The results should be interpreted in the context of limitations of the study. To achieve adequate sample size, we combined data from two studies. The treatments in the two studies differed. The epidural steroid injection was intended to lower pain, but the depression treatment did not target pain, though treatments for depression have been reported to lower pain.³⁶

And finally, we included MID estimates only if a priori criteria previously used by Yost et al⁸ for estimating MID for selected PROMIS measures were met. As a result, MID estimates with corresponding effect sizes <0.2 were excluded because they are not likely to be important and MID estimates with corresponding effect sizes >0.8 were removed because they are not minimal.⁸ While these rules are reasonable, excluding too small or too big effect sizes may have moved the MID estimates to the vicinity of 0.5 SD. As a result, the support for the general MID of 0.5 SD may be somewhat weaker.

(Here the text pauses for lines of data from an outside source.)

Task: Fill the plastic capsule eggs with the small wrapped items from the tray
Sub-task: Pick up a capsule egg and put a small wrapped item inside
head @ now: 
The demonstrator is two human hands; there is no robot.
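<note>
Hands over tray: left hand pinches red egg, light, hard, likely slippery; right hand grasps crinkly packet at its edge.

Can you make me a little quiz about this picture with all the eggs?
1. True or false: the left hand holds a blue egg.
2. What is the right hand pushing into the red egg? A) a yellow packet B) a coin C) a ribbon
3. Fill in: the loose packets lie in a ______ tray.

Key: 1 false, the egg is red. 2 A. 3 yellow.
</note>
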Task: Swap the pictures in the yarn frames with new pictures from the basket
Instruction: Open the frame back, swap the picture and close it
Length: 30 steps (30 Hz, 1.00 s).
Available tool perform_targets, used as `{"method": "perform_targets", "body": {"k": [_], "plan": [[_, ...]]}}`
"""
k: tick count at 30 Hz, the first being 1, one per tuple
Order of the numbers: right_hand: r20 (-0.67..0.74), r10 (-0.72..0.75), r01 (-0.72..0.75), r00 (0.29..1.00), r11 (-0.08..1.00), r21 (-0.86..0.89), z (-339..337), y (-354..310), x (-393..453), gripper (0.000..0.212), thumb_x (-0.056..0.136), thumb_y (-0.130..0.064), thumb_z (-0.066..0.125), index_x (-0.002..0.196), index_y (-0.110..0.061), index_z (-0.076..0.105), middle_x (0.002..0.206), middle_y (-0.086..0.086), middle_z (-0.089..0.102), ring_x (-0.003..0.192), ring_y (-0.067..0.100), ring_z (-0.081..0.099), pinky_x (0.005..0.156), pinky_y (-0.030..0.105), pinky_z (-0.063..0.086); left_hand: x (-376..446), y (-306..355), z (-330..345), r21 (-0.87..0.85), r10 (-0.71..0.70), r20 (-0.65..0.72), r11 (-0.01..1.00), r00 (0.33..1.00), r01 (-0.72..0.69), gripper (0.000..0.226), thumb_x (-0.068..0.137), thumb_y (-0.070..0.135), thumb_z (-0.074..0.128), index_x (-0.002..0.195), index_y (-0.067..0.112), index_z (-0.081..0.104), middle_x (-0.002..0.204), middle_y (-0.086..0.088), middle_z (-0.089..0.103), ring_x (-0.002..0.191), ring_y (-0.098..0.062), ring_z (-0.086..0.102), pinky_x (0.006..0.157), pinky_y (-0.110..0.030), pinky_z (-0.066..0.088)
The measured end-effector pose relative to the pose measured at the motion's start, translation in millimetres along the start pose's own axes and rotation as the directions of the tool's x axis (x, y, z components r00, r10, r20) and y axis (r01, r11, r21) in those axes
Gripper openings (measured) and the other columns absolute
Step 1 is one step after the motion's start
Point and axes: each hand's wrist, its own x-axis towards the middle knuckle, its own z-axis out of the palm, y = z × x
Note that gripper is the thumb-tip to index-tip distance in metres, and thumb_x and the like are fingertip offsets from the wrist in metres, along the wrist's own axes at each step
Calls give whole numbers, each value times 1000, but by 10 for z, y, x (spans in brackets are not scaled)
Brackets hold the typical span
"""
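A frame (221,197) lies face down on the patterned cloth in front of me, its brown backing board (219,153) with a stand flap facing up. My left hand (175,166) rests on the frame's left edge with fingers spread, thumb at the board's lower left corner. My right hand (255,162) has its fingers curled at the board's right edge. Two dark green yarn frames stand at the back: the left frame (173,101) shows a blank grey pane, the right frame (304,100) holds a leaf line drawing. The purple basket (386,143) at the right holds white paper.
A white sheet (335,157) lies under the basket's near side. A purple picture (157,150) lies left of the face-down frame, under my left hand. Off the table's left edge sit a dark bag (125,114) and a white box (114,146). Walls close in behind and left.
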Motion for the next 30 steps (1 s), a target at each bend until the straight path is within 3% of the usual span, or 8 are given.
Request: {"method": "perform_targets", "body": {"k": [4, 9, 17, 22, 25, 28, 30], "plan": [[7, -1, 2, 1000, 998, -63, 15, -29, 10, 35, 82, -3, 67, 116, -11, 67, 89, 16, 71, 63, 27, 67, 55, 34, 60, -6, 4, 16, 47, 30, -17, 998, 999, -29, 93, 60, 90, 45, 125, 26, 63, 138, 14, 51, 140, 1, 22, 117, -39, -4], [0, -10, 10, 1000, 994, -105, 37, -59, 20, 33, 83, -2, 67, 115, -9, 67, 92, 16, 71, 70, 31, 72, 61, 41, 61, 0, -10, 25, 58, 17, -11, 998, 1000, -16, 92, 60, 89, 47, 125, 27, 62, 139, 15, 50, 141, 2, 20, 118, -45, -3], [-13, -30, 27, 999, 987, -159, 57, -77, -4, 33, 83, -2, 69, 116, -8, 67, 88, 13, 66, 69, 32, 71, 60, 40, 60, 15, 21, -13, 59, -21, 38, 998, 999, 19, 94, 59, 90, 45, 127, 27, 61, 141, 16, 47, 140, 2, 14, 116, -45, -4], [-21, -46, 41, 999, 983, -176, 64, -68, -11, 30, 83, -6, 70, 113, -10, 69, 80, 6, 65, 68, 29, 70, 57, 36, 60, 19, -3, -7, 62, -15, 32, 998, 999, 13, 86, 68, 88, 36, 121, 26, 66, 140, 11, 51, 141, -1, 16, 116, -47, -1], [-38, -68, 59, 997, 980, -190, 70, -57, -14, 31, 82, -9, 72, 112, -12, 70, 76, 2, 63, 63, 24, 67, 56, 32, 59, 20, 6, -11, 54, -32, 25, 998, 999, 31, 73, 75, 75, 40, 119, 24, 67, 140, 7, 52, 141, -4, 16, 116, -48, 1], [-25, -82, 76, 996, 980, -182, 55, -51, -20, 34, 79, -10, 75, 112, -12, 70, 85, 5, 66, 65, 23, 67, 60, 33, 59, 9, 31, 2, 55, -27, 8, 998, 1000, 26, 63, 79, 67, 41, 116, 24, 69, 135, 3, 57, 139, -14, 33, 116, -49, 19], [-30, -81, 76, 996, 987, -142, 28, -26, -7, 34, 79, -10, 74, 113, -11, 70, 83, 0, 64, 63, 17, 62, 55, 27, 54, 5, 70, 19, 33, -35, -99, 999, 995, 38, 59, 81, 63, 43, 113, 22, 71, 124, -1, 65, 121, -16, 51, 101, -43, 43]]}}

In summary, we found change of 3.5 points or more on PROMIS-PI to be a reasonable estimate of what constitutes a meaningful change. These results can inform future studies by informing power analyses and defining responders.

Acknowledgments

Research reported in this paper was supported by the National Institutes of Health (NIH) through the NIH Roadmap for Medical Research, Grant U01AR052171 to University of Washington. Information on the “Dynamic Assessment of Patient-Reported Chronic Disease Outcomes” can be found at http://nihpromis.org. The content is solely the responsibility of the authors and does not necessarily represent the official views of the NIH.

Disclosure

The authors report no conflicts of interest in this work.